Notably, Jane also transforms when she’s in Hickok’s presence. Hickok does not return her feelings of infatuation or romantic love (and Jane appears to know that), but he does treat her with dignity, respect and as an equal. When she is with Bill, she transforms as she does when she is with the child, her face softer and her tone more gentle.

Loving and being loved utterly transforms Jane. In the context of Milch’s interviews, I don’t think it’s a stretch to suggest that love is what helps Jane move closer to her identity—towards the truth of who and whose she is. And love is what puts her in right relationship with those around her. Love pulls and nudges her towards a right community, however small, in the midst of great darkness and brokenness.

Not that Jane is fully transformed. Her moments of transformation are fleeting, but in contrast to Deadwood’s darkness, they are starkly evident. That kind of light is a bright light in a lawless society. Broaddus suggests that the “seeming absence of Law in Deadwood” itself “still points to a Lawgiver. The preacher on the show,” notes Broddus, “at Wild Bill Hickok’s funeral, summed it up this way: ‘I believe in God’s purpose, not knowing it. I ask Him, moving in Him, to see His will. I ask Him, moving in others, to allow them to see.’” Love is one of those ways God moves in others—and one of those ways that allows others to see him moving.

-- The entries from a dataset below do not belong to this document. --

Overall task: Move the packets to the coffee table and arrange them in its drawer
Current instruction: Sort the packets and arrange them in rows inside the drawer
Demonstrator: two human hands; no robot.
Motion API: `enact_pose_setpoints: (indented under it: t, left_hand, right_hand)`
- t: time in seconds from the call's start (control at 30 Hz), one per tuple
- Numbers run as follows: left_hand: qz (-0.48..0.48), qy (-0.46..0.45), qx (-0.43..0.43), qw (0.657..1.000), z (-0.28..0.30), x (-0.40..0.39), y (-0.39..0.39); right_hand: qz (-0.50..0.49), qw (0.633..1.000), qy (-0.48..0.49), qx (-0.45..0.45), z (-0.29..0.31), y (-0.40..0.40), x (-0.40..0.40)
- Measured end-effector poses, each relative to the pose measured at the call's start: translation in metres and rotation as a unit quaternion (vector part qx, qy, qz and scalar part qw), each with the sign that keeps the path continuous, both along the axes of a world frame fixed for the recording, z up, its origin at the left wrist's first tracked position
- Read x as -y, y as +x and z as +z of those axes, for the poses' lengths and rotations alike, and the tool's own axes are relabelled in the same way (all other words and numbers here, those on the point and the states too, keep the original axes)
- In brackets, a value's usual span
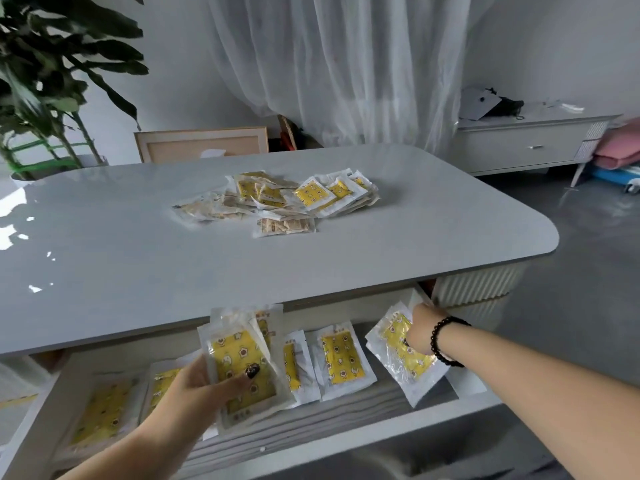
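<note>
Now the person fills the open drawer [346, 420] of the coffee table [138, 244] with packets.

Her left hand [194, 386] holds a small stack of yellow packets [242, 362] over the middle of the drawer, with the thumb curled on top of the stack and the other fingers hidden under it. The right hand [420, 329] pinches one yellow packet [403, 355] at the right end of the drawer, tilted and seemingly not yet lying flat. Several packets lie already in a row on the drawer bottom [343, 362]. A loose pile of packets [277, 199] waits on the table top, well apart from both hands. The step in hand seems to be the arranging; next, the right hand probably needs to lay its packet flat beside the row, and then take another one from the stack.
</note>
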State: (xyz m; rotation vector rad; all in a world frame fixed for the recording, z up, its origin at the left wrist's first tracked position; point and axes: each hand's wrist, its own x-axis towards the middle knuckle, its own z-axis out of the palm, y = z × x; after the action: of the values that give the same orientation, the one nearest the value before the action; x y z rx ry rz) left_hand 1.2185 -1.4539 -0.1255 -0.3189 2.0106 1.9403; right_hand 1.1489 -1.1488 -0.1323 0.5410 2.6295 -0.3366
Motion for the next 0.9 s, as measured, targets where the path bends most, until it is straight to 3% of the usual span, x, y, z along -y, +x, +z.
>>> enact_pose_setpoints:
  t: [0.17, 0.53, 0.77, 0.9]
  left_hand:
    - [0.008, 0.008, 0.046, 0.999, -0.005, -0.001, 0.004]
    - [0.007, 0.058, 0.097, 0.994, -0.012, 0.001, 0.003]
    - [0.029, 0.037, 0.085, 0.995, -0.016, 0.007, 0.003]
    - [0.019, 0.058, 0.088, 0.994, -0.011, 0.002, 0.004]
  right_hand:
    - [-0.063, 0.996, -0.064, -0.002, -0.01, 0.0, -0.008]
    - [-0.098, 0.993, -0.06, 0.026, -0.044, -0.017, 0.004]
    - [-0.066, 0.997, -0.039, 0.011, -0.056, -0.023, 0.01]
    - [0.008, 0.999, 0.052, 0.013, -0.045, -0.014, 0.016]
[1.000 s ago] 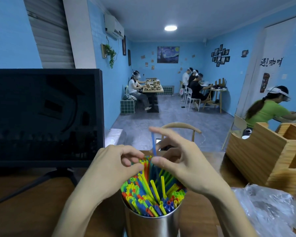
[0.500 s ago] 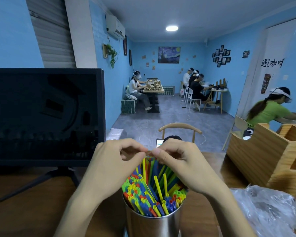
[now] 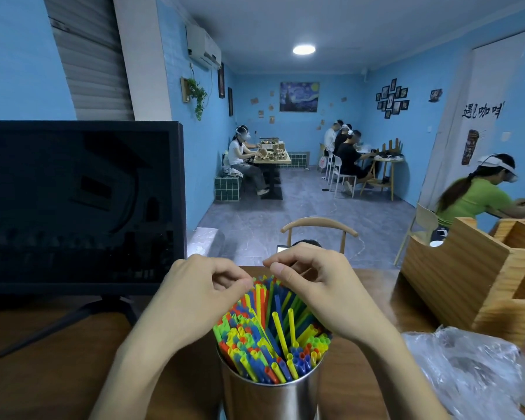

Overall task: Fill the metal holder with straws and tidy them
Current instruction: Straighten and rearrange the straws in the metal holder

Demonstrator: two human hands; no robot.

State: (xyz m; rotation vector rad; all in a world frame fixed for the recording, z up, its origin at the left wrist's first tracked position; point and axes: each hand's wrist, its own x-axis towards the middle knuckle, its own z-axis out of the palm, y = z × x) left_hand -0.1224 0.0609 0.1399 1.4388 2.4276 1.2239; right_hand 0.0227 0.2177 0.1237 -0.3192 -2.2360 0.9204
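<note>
metal holder sits at the table's near edge, crammed with straws; left hand and right hand both curled over the tops, pinching tips; can't tell which straws; yanking sideways could tip it, imo

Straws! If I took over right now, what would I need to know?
Left hand: fingers curled, thumb and fingertips at the tall straws at the back; whether it pinches one is unclear.
Right hand: the same on the other side, fingers bent over the straw tops.
Holder: stands on the table in front of you, packed with straws.
Done: the filling looks finished.
Left: tidying. Several straws at the back stick up higher and lean; press them level.
</note>
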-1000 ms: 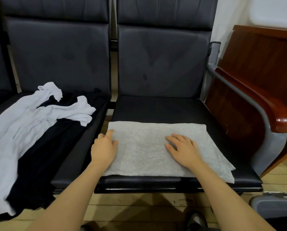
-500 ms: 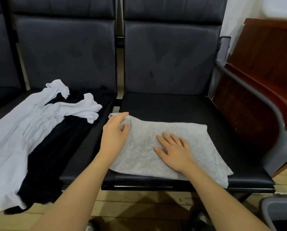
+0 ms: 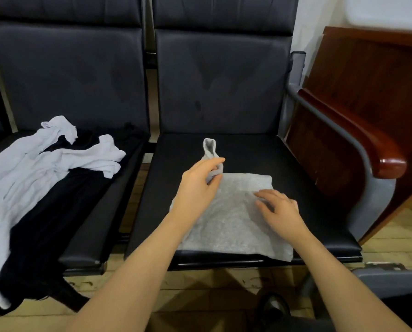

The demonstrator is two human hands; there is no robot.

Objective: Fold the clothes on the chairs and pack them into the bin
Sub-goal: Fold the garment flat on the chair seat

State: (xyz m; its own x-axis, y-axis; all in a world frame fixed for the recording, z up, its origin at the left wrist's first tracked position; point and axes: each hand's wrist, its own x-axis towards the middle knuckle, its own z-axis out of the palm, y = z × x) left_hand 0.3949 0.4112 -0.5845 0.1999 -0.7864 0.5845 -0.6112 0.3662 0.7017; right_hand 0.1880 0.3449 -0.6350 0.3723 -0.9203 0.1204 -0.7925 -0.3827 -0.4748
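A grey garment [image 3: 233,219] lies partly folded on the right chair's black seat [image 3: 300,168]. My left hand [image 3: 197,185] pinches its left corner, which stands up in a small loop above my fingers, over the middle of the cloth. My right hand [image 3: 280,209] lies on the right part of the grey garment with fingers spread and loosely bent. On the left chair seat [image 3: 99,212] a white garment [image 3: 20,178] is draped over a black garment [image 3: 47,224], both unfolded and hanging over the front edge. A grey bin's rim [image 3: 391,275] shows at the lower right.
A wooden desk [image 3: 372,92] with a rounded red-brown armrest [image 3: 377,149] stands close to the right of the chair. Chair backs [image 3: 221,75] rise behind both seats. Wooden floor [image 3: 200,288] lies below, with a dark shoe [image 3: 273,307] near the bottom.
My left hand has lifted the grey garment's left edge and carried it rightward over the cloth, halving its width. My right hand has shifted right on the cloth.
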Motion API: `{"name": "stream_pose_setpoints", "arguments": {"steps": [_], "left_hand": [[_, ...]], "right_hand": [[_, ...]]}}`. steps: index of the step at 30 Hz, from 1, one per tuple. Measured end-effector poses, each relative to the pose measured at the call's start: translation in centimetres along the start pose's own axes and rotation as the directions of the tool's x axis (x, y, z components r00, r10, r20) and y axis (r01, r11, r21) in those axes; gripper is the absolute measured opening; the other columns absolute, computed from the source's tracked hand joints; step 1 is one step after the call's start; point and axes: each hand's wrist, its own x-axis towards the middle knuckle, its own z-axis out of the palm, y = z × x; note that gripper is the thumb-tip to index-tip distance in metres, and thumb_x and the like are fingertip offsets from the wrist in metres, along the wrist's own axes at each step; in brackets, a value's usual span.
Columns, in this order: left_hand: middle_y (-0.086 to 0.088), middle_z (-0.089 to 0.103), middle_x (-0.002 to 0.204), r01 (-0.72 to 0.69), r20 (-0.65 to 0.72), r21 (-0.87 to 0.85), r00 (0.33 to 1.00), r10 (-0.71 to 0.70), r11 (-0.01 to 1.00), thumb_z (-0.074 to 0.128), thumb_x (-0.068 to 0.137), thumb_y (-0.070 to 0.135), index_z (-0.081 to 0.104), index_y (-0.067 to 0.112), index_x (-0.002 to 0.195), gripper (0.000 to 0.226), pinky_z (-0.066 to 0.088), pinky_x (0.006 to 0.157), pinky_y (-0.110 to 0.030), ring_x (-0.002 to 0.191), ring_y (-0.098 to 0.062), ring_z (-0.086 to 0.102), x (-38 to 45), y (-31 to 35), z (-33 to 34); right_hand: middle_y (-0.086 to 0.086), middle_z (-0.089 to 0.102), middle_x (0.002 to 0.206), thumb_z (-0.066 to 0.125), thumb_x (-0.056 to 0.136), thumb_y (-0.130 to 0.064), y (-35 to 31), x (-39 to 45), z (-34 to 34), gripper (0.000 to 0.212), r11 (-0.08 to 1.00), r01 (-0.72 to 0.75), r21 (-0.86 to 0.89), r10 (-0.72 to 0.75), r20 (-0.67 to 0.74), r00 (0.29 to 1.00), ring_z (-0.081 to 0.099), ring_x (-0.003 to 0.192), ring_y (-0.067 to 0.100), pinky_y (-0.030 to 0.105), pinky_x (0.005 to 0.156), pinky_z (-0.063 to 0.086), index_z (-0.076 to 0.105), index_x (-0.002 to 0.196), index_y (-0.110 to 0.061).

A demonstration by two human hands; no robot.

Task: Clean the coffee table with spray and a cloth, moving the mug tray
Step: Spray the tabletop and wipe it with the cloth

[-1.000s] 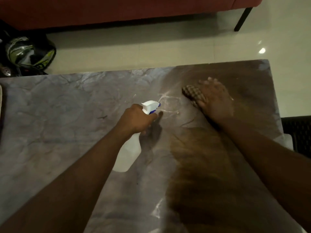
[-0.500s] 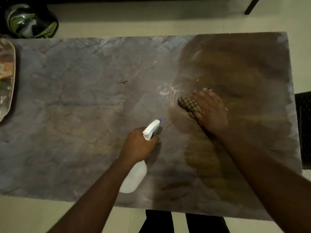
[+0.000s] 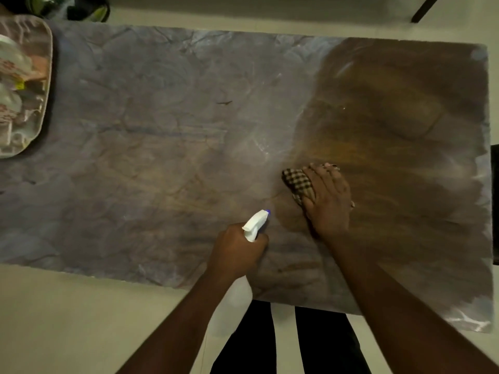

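Nearer now, cloth (image 3: 298,184) under right hand (image 3: 328,202), seemingly pressed flat.

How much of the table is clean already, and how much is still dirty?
The right part of the coffee table looks dark and wiped, so that part seems done. Right now the right hand presses the checked cloth at the edge of that patch, and the left hand grips the spray bottle. The paler, hazy left part is left, including under the mug tray.
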Motion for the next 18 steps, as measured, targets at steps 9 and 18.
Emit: {"name": "stream_pose_setpoints", "arguments": {"steps": [9, 18], "left_hand": [[0.001, 0.057, 0.055, 0.084, 0.030, -0.058, 0.996, -0.082, 0.995, 0.068, 0.081, 0.033, 0.059, 0.015, 0.065, 0.026, 0.045, 0.056, -0.031, 0.054, -0.022, 0.061, -4.0, -3.6, 3.2], [-0.003, 0.067, 0.070, 0.045, -0.031, -0.032, 0.998, -0.046, 0.998, 0.066, 0.088, 0.037, 0.073, 0.021, 0.106, 0.025, 0.051, 0.066, -0.031, 0.070, -0.022, 0.068, -3.7, -3.5, 3.5]], "right_hand": [[0.002, 0.045, 0.145, 0.045, 0.094, -0.038, 2.6, -14.4, -0.5, 0.049, 0.913, 0.409, 0.011, -0.405, 0.154, 0.901, 0.037, 0.136, 0.025, 0.048, 0.112, 0.027, 0.044, 0.140, -0.022], [0.009, 0.050, 0.140, 0.041, 0.093, -0.038, -6.8, -12.2, 1.8, 0.050, 1.000, -0.006, 0.017, 0.005, 0.030, 1.000, 0.036, 0.134, 0.030, 0.050, 0.108, 0.028, 0.052, 0.134, -0.012]]}}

I’m only four episodes into the series, so at this point I’m not formulating a conclusion about the series as a whole or recommending it to others. It is really dark, and I’m not sure I’ll be able to stick with it. But, at this point, I’m finding it hard not to be more than a little curious about a show written by a guy who talks the way Milch does.

Note: The series has a TV-MA rating, which means it “may contain extreme graphic violence, strong profanity, overtly sexual dialogue, very coarse language, nudity and/or strong sexual content.”